# Nikkor-O 35mm f/2 (Auto) Lens - Worth $80?



## JenKat (Apr 29, 2011)

Saw this on Ebay ending soon... I've been looking at 35mm lenses and wondered if this is worth it for and older lens... I know older ones can be awesome, but as I have limited knowledge on them, I just wondered.

I've also read that it requires some modding on more current dslrs?


----------



## TheBiles (Apr 29, 2011)

I'm not familiar with Nikon gear, but I _wish_ that I could get a 35mm f/2 for $80...


----------



## enzodm (Apr 30, 2011)

From the optical point of view, I'm sure is worth $80 and more (e.g., Nikkor-O 2.0/35...::Manual Focus Lenses ; the forum is specialized in manual focus lenses).
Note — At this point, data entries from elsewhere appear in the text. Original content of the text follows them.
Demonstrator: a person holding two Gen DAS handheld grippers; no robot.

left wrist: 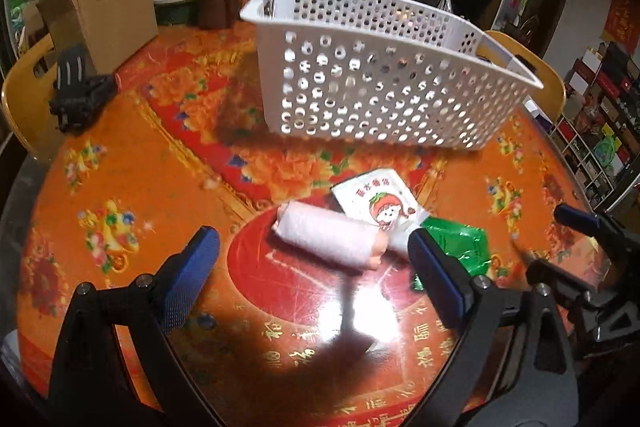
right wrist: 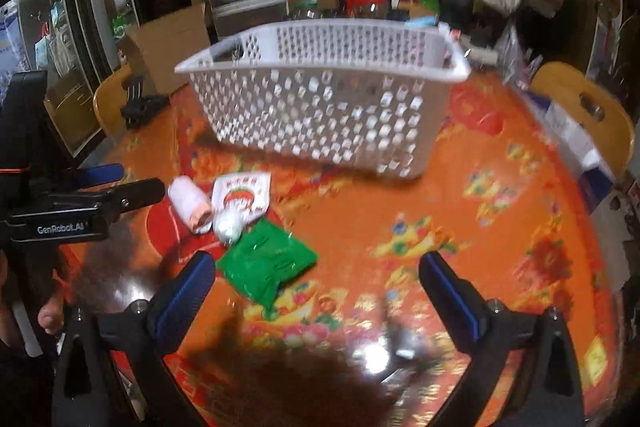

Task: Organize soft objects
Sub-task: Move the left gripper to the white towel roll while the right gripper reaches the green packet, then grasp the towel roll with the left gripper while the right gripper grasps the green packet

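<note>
One round table (left wrist: 132, 155) fills both views, its glossy orange-and-red floral cover catching a bright glare near the cameras. Two yellow chair backs (left wrist: 24, 107) stand at its far rim, one on each side. One open cardboard box (left wrist: 108, 23) sits at the table's far left edge.

On the table's far half stands one white perforated plastic basket (left wrist: 372, 83), upright; what lies inside it cannot be made out through the holes.

One small black ribbed item (left wrist: 76, 91) rests on the table near the cardboard box (too dark to name).

The soft things number four, clustered together in front of the basket and apart from it: one green foil packet (right wrist: 268, 263), nearest the right gripper; one pink rolled towel (left wrist: 332, 239) lying on its side; one white sachet printed with a strawberry cartoon figure (left wrist: 380, 205), touching the towel's far side; and one small silvery crumpled wad (right wrist: 229, 225), lying between the sachet and the green packet.

The left gripper (left wrist: 314, 247) hovers with its two blue-padded fingers spread wide, the towel lying between and just beyond them, not pinched. The right gripper (right wrist: 316, 267) also has its fingers spread wide, holding nothing, the green packet just inside its left finger.
</note>
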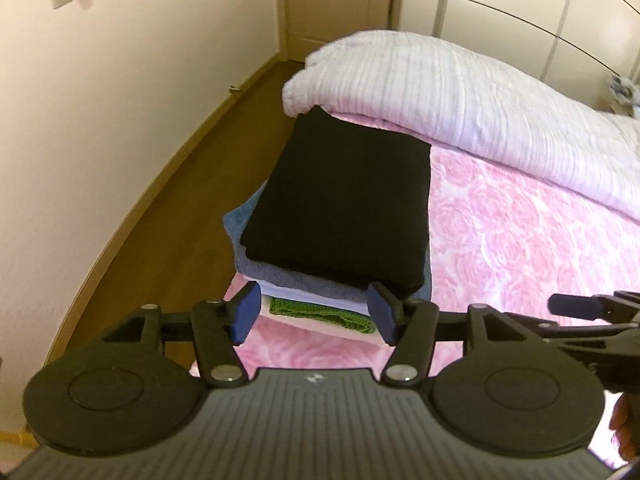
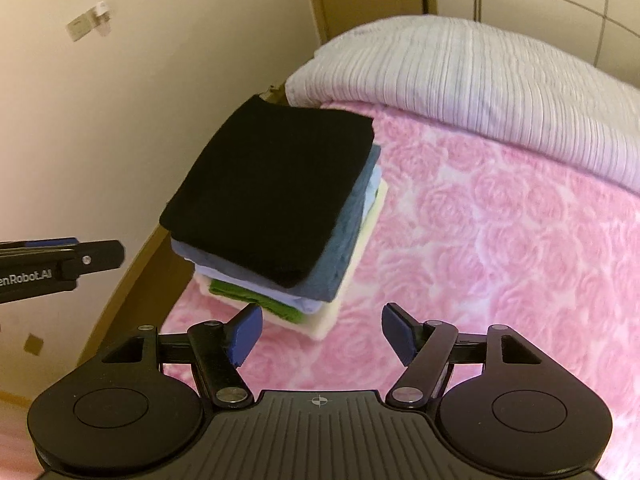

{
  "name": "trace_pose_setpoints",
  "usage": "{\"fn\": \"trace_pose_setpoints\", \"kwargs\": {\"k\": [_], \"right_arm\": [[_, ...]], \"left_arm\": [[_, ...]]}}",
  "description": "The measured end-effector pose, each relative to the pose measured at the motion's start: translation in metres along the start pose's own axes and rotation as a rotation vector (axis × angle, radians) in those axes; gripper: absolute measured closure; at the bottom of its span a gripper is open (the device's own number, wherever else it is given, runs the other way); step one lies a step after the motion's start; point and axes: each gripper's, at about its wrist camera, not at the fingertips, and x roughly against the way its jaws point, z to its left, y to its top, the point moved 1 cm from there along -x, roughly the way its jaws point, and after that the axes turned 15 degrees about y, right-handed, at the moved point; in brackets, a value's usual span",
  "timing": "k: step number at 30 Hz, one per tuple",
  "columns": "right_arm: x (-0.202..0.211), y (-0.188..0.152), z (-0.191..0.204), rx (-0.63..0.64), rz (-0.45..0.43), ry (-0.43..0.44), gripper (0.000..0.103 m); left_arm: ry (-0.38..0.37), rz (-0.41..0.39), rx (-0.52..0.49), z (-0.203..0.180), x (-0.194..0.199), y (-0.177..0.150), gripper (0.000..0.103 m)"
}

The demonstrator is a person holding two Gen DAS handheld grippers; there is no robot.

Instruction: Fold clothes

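Black tongs [image 2: 319, 334], blue pads [image 2: 246, 334], silver screws, ribbed grey housing.

My pile of folded clothes has a black one [image 2: 276, 192] on top. Under it is a dusty blue one [image 2: 340, 256], then a pale blue one [image 2: 304, 303], a green one [image 2: 280, 307], and a cream one [image 2: 326, 322] at the bottom. The bed cover [image 2: 500, 240] is pink with big roses all over it. The blanket [image 2: 480, 88] is white with thin stripes. My jaws have dark blue pads [image 2: 246, 330] on black arms. The wall [image 2: 100, 120] is cream. The floor [image 1: 180, 200] is brown wood.
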Motion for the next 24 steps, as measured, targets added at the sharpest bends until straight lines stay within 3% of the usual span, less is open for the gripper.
{"fn": "trace_pose_setpoints", "kwargs": {"k": [7,14,24], "right_arm": [[0.032,0.000,-0.041,0.126,0.032,0.053,0.033],[0.081,-0.004,-0.097,0.218,0.025,0.135,0.033],[0.123,-0.012,-0.158,0.406,0.117,0.203,0.033]], "left_arm": [[0.087,-0.005,0.113,-0.043,0.036,-0.016,0.042],[0.136,0.081,0.279,-0.101,0.070,-0.043,0.042],[0.257,0.138,0.402,-0.188,0.120,-0.071,0.042]]}}
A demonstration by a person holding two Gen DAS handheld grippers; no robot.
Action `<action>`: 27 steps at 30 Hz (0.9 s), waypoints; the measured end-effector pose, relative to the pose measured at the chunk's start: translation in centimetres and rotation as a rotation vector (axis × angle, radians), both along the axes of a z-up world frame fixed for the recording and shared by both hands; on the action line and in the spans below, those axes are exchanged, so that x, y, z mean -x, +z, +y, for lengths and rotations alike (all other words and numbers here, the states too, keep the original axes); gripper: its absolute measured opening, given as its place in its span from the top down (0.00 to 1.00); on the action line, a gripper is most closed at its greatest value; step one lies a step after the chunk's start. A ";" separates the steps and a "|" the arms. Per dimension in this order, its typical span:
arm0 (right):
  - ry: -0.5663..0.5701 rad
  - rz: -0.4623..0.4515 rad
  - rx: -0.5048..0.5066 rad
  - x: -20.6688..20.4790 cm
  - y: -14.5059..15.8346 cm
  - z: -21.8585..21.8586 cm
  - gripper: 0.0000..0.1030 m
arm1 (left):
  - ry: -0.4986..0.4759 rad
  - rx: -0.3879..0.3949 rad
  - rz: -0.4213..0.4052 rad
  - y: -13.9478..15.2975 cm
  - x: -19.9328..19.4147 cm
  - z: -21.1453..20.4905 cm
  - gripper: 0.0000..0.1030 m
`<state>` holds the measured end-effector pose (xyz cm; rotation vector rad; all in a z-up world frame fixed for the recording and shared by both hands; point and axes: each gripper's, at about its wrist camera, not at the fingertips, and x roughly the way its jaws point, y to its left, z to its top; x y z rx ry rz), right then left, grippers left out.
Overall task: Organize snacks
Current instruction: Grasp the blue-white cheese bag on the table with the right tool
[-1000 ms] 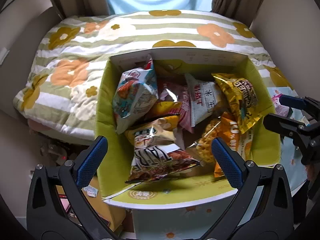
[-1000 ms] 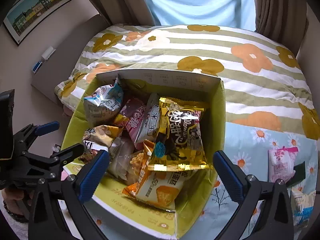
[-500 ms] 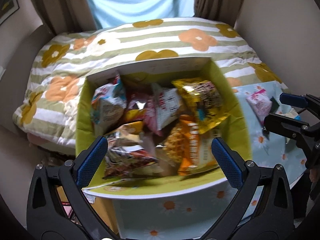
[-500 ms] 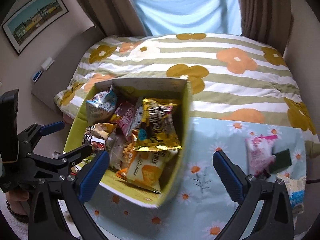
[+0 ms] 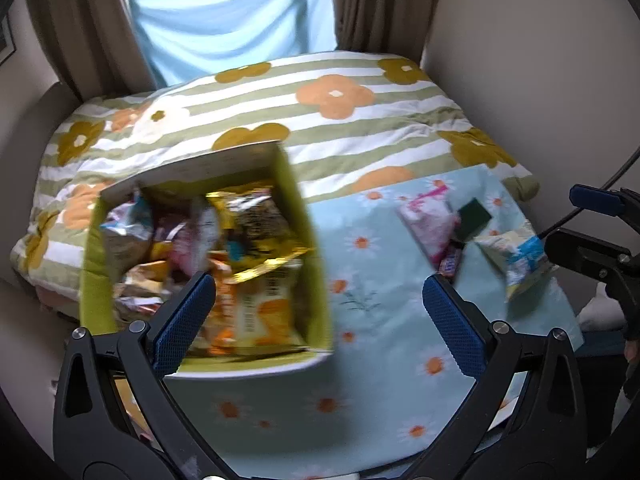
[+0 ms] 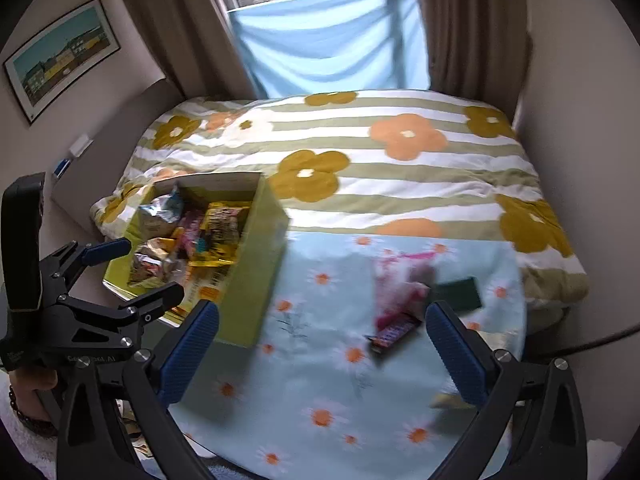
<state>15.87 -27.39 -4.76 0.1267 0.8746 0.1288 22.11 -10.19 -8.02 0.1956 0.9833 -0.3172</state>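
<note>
A yellow-green box (image 5: 316,264) full of snack bags stands on the left of the daisy-print table (image 5: 380,352); it also shows in the right wrist view (image 6: 256,264). Loose snacks lie at the table's right: a pink bag (image 5: 430,224), a dark green packet (image 5: 474,216), a blue and white bag (image 5: 520,260). In the right wrist view I see the pink bag (image 6: 400,284), the green packet (image 6: 460,294) and a purple bar (image 6: 394,334). My left gripper (image 5: 320,320) is open and empty above the box's near right corner. My right gripper (image 6: 324,356) is open and empty above the table's middle.
A bed with a striped, flower-print quilt (image 6: 360,160) lies behind the table. Curtains and a blue cloth (image 6: 332,48) hang at the window. A wall (image 5: 540,80) stands close on the right. A framed picture (image 6: 60,56) hangs on the left wall.
Both grippers have swung right and pulled back from the box; the box now sits at left and the loose snacks on the table have come into view. Both stay open.
</note>
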 end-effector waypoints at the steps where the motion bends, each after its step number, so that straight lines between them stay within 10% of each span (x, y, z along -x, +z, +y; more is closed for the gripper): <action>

However, while not being a Nikon user so no directly interested in the problem, I know you could have to convert it to use it (e.g., Looking for a Nikon AI kit::Manual Focus Lenses ). It depends on the age: if it is Ai or Ais you could use it directly, if it is pre-Ai, you have to convert it. Due to the price, it could be pre-Ai (I would take it for my Canon).


----------



## Derrel (Apr 30, 2011)

It's a pre-Ai era model. It's known as a 35mm lens with an interesting bokeh....good actually, which is rather uncommon among most wide-angle lenses. It will mount and shoot, unmodified on the baby Nikons D60,D40,D40x,D3000,D5000, since those bodies lack both the Ai coupler AND they lack the minimum aperture sensing pin, which is located at the 7 o'clock position on the outer edge of the lens mount when looking at the face of the camera. It will probably NOT mount on your D80 unless some metal is removed from the outer rim of the aperture adjustment ring which was "fat" on lenses of that era.


----------